Saturday, January 31, 2015

DBPITR :RMAN



I want to discuss Database Point InTime Recovery day !


As a DBA, 1st thumb rule, we need to have backup for database to avoid logical corruption, datafile recovery, block recovery, tablespace point in-time recovery and for disaster recovery so on..

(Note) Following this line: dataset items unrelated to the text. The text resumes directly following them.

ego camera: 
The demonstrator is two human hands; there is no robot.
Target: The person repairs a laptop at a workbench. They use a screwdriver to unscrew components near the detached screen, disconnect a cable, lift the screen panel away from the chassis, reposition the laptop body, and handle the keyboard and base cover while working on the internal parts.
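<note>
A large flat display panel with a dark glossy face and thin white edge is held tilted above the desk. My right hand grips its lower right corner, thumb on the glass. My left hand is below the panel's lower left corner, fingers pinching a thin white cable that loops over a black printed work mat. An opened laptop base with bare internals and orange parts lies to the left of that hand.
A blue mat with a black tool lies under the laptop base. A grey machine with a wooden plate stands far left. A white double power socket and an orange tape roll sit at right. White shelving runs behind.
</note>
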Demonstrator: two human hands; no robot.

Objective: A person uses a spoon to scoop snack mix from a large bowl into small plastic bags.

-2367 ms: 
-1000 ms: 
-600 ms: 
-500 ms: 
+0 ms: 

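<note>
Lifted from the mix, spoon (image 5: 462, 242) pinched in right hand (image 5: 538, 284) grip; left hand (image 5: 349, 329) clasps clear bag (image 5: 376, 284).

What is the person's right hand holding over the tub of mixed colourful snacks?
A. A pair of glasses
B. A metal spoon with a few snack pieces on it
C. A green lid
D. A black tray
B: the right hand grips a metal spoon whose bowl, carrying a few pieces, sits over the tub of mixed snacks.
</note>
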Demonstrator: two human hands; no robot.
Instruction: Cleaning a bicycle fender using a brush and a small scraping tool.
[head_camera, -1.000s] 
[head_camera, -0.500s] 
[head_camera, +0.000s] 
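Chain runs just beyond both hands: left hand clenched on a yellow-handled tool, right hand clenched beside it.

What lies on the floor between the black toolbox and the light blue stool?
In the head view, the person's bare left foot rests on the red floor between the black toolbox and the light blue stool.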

we know,  database will log errors in alert.log file in " background_dump_dest " location,  we can find out SCN when database is crashed from alert.log file.  


Scenario:


Let's assume that some batch jobs running on database inserted wrong data into the tables, corrupted whole database, now we have to perform Database Point Intime Recovery as follows,


Step: 1 we can find out information about jobs, at what time jobs started on database ?,  get this information from application team or query "DBA_SCHEDULER_JOBS" view on database


let's assume that, jobs started on database at "31-01-2015 11:15:00" we have to perform, database point time recovery using this timestamp, I want to match current timestamp with SCN of database, we can use both SCN and TIMESTAMP to restore and recover the database.


STEP1:

SQL> select timestamp_to_scn(to_timestamp(’31-01-2015 11:15:00’,’DD/MM/YYYY HH24:MI:SS')) as scn from dual; SCN ---------- 912264

In STEP:2 I am bringing down database and starting the database in mount stage

SQL> shut immediate; Database closed. Database dismounted. ORACLE instance shut down. SQL> startup mount; ORACLE instance started. Total System Global Area 841162752 bytes Fixed Size 1348188 bytes Variable Size 499125668 bytes Database Buffers 335544320 bytes Redo Buffers 5144576 bytes Database mounted.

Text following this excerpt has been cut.